Abstract Chronic inflammatory diseases, such as rheumatoid arthritis and periodontitis, are the most common causes of bone tissue destruction. Recently, human periodontal ligament tissue-derived mesenchymal stem cells (PDLSCs), a population of multipotent stem cells, have been used to reconstruct tissues destroyed by chronic inflammation. However, the impact of the local inflammatory microenvironment on tissue-specific stem cells and the mechanisms controlling the effects of the local inflammatory environment remain poorly understood. In this study, we found that the multidifferentiation potential of mesenchymal stem cells (MSCs) isolated from periodontitis-affected periodontal ligament tissue (P-PDLSCs) was significantly lower than that of MSCs isolated from healthy human periodontal ligament tissue (H-PDLSCs).
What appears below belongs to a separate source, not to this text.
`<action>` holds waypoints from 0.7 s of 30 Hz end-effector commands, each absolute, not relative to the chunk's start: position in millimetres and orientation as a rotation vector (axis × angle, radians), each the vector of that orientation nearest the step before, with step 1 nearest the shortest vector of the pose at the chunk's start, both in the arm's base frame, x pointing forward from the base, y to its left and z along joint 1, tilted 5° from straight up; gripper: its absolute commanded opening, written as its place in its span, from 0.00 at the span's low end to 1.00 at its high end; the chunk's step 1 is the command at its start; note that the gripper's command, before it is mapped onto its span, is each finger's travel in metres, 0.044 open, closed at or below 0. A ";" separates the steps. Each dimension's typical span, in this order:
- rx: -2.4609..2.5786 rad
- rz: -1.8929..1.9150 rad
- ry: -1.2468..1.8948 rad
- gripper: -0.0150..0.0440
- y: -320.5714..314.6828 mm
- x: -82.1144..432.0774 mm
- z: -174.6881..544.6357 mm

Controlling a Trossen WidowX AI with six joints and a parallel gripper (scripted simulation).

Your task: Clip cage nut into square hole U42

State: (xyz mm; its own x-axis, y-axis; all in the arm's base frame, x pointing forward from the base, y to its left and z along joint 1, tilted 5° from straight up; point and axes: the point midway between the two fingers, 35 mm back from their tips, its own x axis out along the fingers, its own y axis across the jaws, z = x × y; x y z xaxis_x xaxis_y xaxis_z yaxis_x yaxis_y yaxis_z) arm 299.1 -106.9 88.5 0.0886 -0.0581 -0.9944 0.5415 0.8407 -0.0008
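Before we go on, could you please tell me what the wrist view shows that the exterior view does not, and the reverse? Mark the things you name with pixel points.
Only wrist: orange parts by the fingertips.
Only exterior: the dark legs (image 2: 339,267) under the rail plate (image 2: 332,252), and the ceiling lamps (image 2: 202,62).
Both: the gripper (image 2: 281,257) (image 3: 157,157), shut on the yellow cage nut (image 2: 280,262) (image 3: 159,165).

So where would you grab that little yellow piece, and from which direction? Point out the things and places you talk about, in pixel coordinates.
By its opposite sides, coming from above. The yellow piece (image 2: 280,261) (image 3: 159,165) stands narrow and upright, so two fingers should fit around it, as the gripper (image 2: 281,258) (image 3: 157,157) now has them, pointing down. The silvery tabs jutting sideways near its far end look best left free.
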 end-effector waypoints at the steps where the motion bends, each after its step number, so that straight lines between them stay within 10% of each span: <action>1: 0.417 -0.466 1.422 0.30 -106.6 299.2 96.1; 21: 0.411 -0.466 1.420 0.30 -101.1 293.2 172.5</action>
Inflammation in the microenvironment resulted in an inhibition of miR-17 levels, and a perturbation in the expression of miR-17 partly reversed the differentiation potential of PDLSCs in this microenvironment. Furthermore, inflammation in the microenvironment promoted the expression of Smad ubiquitin regulatory factor one (Smurf1), an important negative regulator of MSC osteogenic differentiation. Western blotting and 3′ untranslated regions (3′-UTR) reporter assays confirmed that Smurf1 is a direct target of miR-17 in PDLSCs. Our data demonstrate that excessive inflammatory cytokine levels, miR-17, and Smurf1 were all involved in a coherent feed-forward loop. In this circuit, inflammatory cytokines led to direct activation of Smurf1 and downregulation of miR-17, thereby increasing degradation of Smurf1-mediated osteoblast-specific factors. The elucidation of the molecular mechanisms governing MSC osteogenic differentiation in a chronic inflammatory microenvironment could provide us with a better knowledge of chronic inflammatory disorder and improve stem cell-mediated inflammatory bone disease therapy.